346
In this blogposting
* Birds
* Ineptocracy
* Red Lorry, Yellow Lorry
* AGM XXXII
Continue at your own, not inconsiderable, risk…


BIRDS
Just for the sheer pleasure of it, I’ve plastered this posting with pictures of some of my favourite everyday common-or-garden birds.  I’ve had a lot of pleasure recently watching many of them come to my garden here in deepest urban Newcastle.

If you’re feeding the birds, you may well have seen and enjoyed them too.

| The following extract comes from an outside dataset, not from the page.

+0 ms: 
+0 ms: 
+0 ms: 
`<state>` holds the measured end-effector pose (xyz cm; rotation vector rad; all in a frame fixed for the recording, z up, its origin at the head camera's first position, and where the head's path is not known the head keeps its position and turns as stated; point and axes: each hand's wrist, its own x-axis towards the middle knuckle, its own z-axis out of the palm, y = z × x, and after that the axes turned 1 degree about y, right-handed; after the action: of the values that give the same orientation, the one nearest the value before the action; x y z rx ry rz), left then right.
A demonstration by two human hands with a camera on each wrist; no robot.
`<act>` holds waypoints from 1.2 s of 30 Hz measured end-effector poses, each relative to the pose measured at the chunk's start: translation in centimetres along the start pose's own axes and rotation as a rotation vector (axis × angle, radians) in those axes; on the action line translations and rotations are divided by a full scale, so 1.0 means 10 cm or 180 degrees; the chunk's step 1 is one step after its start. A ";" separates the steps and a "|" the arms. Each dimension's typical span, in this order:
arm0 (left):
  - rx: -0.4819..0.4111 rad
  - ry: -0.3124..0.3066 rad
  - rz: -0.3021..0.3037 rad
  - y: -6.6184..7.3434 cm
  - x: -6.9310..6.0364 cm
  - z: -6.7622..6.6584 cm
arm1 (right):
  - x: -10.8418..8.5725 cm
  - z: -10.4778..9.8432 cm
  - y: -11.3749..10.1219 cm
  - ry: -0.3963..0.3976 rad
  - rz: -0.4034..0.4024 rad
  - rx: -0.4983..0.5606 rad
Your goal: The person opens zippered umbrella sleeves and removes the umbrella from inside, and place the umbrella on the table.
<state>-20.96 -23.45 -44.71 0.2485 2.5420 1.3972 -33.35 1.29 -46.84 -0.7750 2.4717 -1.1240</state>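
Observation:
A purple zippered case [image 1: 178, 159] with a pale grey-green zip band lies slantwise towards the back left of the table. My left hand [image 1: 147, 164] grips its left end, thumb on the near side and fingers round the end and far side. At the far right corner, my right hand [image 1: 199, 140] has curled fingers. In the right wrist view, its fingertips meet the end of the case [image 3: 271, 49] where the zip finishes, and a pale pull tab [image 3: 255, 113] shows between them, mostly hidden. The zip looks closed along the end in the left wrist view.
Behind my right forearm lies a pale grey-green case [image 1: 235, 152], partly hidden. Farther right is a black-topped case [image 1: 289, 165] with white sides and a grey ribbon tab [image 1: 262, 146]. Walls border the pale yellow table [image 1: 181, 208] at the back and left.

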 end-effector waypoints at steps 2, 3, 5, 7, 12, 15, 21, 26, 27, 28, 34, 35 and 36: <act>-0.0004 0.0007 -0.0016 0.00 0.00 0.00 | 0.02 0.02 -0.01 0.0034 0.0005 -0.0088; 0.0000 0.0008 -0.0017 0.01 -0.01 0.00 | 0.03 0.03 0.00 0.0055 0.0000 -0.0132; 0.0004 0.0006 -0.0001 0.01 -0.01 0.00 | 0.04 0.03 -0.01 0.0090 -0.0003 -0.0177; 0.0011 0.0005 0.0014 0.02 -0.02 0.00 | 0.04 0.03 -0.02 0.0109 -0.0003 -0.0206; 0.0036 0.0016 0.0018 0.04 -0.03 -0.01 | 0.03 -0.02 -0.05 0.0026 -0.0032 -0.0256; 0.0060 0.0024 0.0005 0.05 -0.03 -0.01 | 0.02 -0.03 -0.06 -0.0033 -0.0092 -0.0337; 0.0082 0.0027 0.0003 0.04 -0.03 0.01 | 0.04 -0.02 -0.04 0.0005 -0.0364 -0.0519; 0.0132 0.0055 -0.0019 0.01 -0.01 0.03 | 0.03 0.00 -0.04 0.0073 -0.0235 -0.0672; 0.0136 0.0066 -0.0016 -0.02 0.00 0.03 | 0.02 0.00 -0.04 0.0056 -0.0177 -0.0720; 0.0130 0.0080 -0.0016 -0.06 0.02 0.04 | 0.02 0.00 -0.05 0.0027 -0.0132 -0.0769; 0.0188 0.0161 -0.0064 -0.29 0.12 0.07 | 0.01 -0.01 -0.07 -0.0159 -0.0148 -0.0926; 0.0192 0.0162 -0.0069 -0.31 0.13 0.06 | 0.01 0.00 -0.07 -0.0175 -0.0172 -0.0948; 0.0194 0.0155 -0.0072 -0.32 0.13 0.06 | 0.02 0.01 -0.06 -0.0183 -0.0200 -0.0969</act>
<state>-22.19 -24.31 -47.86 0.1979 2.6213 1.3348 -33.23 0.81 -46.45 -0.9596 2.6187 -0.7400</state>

From the top down, they are:  a chaffinch, a great tit, a blue tit, a blackbird, a dunnock (hedge-sparrow), a goldfinch, a greenfinch, a bullfinch, a house sparrow, a coal tit and a wren. 

INEPTOCRACY
Dave Shannon recently sent me an email which I am more than happy to pass on to you.  He says he has discovered a brand new word...

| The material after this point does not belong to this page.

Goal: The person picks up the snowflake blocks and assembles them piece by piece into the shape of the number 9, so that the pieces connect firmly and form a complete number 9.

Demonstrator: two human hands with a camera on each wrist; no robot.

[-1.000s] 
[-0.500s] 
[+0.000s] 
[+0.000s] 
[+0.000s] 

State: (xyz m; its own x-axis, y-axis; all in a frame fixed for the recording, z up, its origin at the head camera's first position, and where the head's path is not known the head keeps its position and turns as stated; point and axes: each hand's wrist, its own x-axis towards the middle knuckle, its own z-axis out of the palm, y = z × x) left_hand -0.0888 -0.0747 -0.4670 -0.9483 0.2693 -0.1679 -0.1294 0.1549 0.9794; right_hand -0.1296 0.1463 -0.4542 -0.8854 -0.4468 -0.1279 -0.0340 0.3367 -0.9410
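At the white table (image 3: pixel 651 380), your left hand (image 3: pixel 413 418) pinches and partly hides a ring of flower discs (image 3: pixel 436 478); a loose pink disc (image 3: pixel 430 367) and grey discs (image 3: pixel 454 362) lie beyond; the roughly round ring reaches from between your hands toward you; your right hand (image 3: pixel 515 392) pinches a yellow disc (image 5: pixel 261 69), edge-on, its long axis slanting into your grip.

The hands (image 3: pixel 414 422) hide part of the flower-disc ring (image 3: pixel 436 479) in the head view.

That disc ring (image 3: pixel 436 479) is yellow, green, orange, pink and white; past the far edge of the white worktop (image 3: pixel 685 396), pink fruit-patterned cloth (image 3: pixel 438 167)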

‘Ineptocracy (in-ep-toc'-ra-cy) n -
a system of government where those least capable of leading are elected by the least capable of producing; and where those least likely to sustain themselves or succeed are rewarded with goods and services paid for with the confiscated wealth of a diminishing number of producers.’


Finally, says Dave, a word to describe our current political situation.

And I’m inclined to agree with him.

RED LORRY, YELLOW LORRY
Martin from Houghton-le-Spring has also emailed me recently, after a very long gap.  He says…

‘Ian….with your love of words and language, I’m amazed that you haven’t touched upon the subject of Tongue Twisters on your blog.  In fact, I don’t remember you mentioning them on the radio, either.  Maybe you just didn’t want to embarrass yourself by making a mess of them!

(I think Martin’s right.  I don’t think we were ever tempted into the tender trap of tongue-twisters on the Blue Bus programme and I’ve certainly not mentioned them before on this blog.  Martin goes on...) 

Anyway, here are some of my favourites.  If you put them on the blog, maybe your readers will come up with some more.’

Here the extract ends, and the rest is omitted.